**Goal of the exercise**
Every line below that carries the word "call" needs to be copied.
+-------+
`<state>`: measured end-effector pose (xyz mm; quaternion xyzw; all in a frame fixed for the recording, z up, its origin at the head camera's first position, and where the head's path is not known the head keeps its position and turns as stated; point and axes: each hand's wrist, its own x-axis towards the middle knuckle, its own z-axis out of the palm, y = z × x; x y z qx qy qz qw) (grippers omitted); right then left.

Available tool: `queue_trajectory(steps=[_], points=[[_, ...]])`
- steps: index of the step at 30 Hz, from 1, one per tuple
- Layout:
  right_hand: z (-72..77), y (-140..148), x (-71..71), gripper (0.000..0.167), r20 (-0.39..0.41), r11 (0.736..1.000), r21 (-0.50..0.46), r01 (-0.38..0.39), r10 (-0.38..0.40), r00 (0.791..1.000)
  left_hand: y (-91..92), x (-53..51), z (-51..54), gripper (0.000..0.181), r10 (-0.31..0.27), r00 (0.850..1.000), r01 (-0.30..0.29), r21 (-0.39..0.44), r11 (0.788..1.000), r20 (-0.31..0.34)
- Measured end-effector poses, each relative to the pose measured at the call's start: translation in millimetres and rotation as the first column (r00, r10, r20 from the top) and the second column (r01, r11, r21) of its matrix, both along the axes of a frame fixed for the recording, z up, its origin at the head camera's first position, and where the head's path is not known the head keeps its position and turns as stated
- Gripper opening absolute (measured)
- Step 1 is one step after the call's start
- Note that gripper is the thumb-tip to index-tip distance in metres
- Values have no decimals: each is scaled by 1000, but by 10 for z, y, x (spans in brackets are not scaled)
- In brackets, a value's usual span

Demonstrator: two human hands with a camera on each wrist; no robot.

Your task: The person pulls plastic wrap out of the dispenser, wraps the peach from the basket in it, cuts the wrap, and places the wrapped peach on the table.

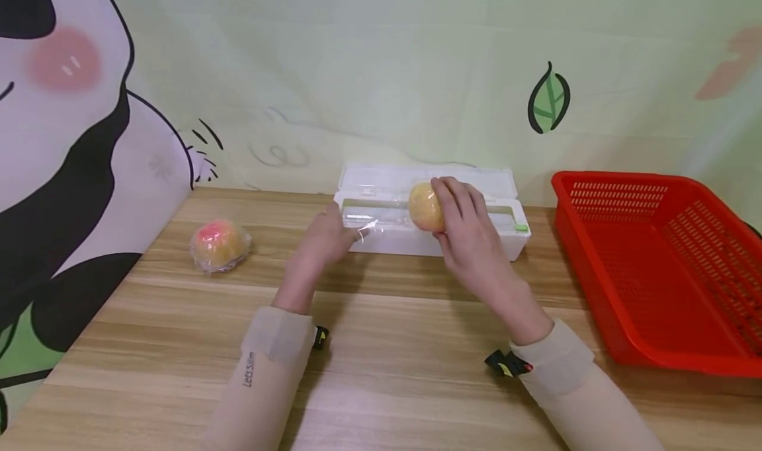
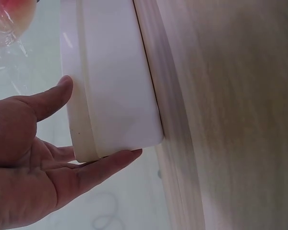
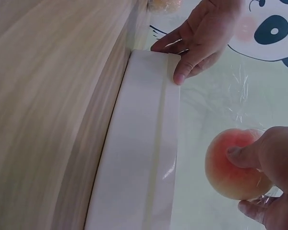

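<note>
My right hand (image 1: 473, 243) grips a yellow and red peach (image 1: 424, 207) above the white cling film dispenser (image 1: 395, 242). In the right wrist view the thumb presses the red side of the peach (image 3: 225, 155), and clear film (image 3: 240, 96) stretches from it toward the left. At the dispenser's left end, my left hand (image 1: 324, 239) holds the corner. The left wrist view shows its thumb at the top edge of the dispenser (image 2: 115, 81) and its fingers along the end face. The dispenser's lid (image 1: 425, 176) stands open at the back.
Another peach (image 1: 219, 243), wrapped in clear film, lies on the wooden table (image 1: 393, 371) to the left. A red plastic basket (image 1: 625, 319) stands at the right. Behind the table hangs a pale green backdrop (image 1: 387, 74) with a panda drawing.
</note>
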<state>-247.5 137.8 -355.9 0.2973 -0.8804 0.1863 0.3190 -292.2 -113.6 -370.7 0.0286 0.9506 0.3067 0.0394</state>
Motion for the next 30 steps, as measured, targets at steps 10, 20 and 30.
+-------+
**Answer to this problem**
- Measured end-effector poses, each relative to the pose measured at the call's start: translation in millimetres and rotation as the first column (r00, r10, r20 from the top) and the second column (r01, r11, r21) of its matrix, both along the axes of a frame fixed for the recording, z up, its origin at the head camera's first position, and where the head's path is not known the head keeps its position and turns as stated
- Step 1 is one step after the call's start

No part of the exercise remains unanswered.